July 22, 2015

Case File #015.07.22: QUELL

While it isn't exactly an innocuous word itself, the verb quell has an even more sinister ancestry. Its family tree is ultimately rooted in the Proto-Germanic verb kwaljan, which meant “to make suffer” or “to inflict pain.” This passed over to Old English as cwellan, meaning “to kill or murder,” but when Old English gave way to Middle English during the twelfth century, the spelling changed to quellen and the word was used to mean “to put to death” and “to destroy.” At the dawn of the thirteenth century, the verb's form changed again to the now familiar quell, and not long after, its mortiferous meanings were jettisoned and the milder contemporary senses of “to suppress, subdue, or silence” and “to forcibly induce submission or passivity” came into use.

©2015 Michael R. Gates

July 8, 2015

Case File #015.07.08: OK or OKAY

With their LOLs, BTWs, OMGs, ROTFLs, and the like, those of the Internet generation might be inclined to think they were the first to use clever initialisms as conversational shorthand, but they'd be wrong. In fact, in the 1830s—nearly 150 years before the first so-called millennials were born—the use of abbreviations in place of common phrases and expressions was all the rage among young and hip Americans, and even more popular, especially in New England, was the use of abbreviations to represent deliberate misspellings of those same phrases and expressions. Of the latter, one example has actually survived into the twenty-first century: the initialism O.K., which is now often spelled OK or okay. This one started as an abbreviation of oll korrect, a facetious spelling alteration of all correct that had the youth of the early nineteenth century LOL or ROTFL. Unlike the other similar faddish initialisms of the day, however, O.K. gained linguistic legitimacy in 1840 when the Democratic party in New York City formed the O.K. Club, with the club's name intended as an allusion to “Old Kinderhook,” the nickname of the party's 1840 presidential candidate, Martin Van Buren, who was born in Kinderhook, NY. (Some suggest it was the other way around, that is, that Van Buren's supporters gave him the nickname “Old Kinderhook” to capitalize on the already popular initialism O.K. But this is the minority opinion among etymologists, lexicographers, and other logophiles.) While Van Buren lost the election, O.K. was here to stay.
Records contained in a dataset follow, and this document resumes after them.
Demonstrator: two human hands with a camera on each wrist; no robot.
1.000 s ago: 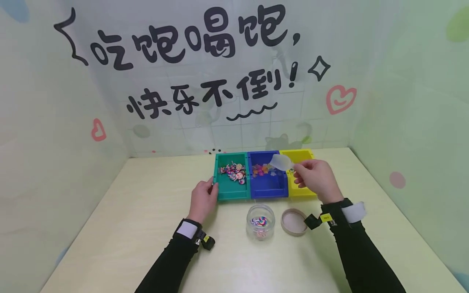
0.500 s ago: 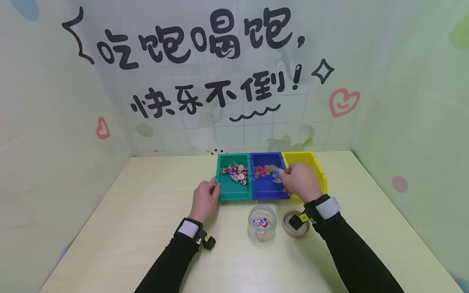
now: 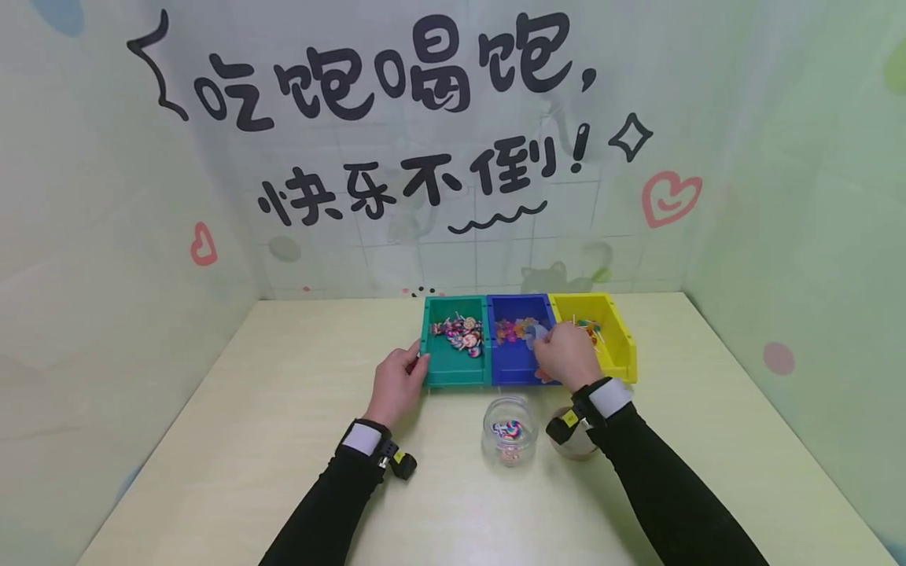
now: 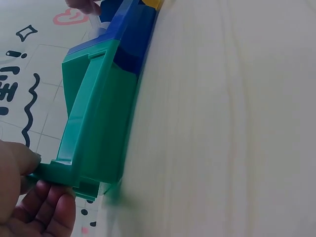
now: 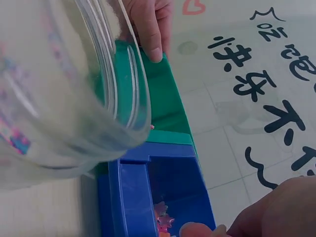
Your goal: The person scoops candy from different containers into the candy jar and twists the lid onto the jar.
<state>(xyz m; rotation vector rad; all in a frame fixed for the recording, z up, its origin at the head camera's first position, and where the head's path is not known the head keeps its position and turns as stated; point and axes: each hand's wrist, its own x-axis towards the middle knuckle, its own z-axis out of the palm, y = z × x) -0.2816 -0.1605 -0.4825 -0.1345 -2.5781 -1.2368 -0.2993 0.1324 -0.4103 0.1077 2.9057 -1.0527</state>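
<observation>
My left hand (image 3: pixel 396 384) pinches the left edge of a green bin (image 3: pixel 453 376) between thumb and fingers; the left wrist view shows the thumb over its corner. The green bin holds small swirl-patterned lollipop charms (image 3: pixel 463 336). Joined to its right is a blue bin (image 3: pixel 511 365) with translucent star-shaped pieces (image 3: pixel 511 330). Over that blue bin, my right hand (image 3: pixel 569 358) holds a small translucent scoop (image 3: pixel 535 335), its bowl down at the star pieces. The fingers hide the scoop's handle.
A yellow bin (image 3: pixel 623 358) with small stick-like pieces ends the row on the right. In front stands an uncapped clear jar (image 3: pixel 510 448) with some charms inside. Beside it a round lid (image 3: pixel 576 450) lies partly under the right wrist. Printed walls enclose the table (image 3: pixel 297 440).
My right hand has moved left and down from above the yellow bin, lowering the scoop to the star pieces in the blue bin. My left hand keeps its grip on the green bin.
</observation>
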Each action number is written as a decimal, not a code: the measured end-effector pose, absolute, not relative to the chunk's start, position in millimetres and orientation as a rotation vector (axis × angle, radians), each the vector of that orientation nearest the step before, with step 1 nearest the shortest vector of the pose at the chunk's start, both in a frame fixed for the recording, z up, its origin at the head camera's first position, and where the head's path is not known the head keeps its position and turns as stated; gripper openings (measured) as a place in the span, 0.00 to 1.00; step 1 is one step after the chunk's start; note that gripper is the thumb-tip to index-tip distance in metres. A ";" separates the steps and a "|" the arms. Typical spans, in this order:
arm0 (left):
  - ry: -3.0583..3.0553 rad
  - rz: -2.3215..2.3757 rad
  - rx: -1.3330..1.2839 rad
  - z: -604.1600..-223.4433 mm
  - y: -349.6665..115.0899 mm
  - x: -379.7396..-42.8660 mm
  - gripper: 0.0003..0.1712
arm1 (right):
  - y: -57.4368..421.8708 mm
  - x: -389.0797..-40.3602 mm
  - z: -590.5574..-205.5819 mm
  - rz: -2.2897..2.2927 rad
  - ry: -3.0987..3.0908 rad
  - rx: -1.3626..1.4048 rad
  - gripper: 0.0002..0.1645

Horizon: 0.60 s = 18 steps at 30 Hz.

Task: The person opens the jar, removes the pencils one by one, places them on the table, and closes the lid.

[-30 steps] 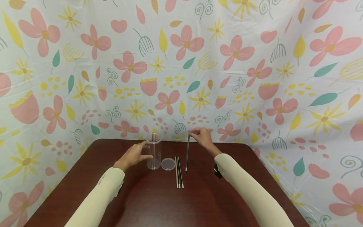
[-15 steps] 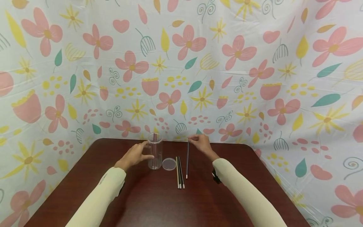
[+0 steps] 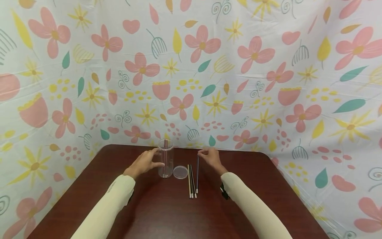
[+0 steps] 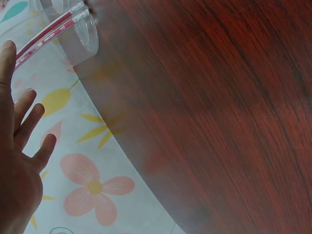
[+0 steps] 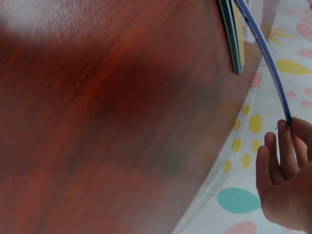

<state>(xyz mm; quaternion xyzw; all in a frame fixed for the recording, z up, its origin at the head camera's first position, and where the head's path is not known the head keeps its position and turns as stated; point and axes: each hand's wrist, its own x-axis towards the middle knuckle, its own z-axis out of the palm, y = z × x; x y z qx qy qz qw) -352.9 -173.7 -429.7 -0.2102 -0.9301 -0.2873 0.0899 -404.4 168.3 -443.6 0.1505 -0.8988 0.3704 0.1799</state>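
Observation:
My left hand (image 3: 145, 162) holds a tall clear jar (image 3: 170, 162) from its left side, thumb across the front and fingers at the back. Two red-and-white striped pencils (image 4: 45, 39) stand inside it, eraser ends down. My right hand (image 3: 211, 156) pinches a blue pencil (image 3: 197, 172) at its far end, between thumb and fingertips; its white eraser points towards me, low over the table. Just left of that pencil lie a gold pencil (image 3: 189, 181) and two dark pencils (image 3: 193, 182), side by side. The right wrist view shows the blue pencil (image 5: 267, 53) running up from the fingertips.
A round clear lid (image 3: 180, 172) lies flat between the jar and the pencils. All stand on a dark red-brown wooden table (image 3: 167, 212). Behind the table's far edge hangs a white cloth (image 3: 185, 76) with flowers and leaves.
My right hand has lowered the blue pencil and drawn it nearer to me, beside the row of lying pencils. My left hand keeps its place at the jar.

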 end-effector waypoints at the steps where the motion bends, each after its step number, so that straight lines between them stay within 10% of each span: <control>1: -2.765 -0.852 -0.627 -429.8 -173.8 -353.2 0.46 | 167.4 -404.4 -446.1 1.055 -2.544 0.413 0.09; 18: -2.770 -0.833 -0.649 -428.3 -175.0 -353.6 0.46 | 148.2 -405.1 -480.5 1.028 -2.668 0.295 0.07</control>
As early as 1841, though, the periods were often being left out of the abbreviation so that it became a true initialism, and instead of being used only as an adjective meaning “all correct” or “satisfactory, acceptable, or agreeable,” the word was now also being used as an adverb meaning “adequately or satisfactorily,” as a noun meaning “an approval or endorsement,” and as an interjection to express assent, acceptance, or enthusiastic approval. But it wasn't until around 1890 that the verb sense—that is, “to approve or authorize”—came into use, and the non-acronymic form okay didn't appear until the late 1920s (an earlier spelling, okeh, didn't catch on), which was also about the time word acquired its alternate adjectival meaning of “barely adequate” or “mediocre.”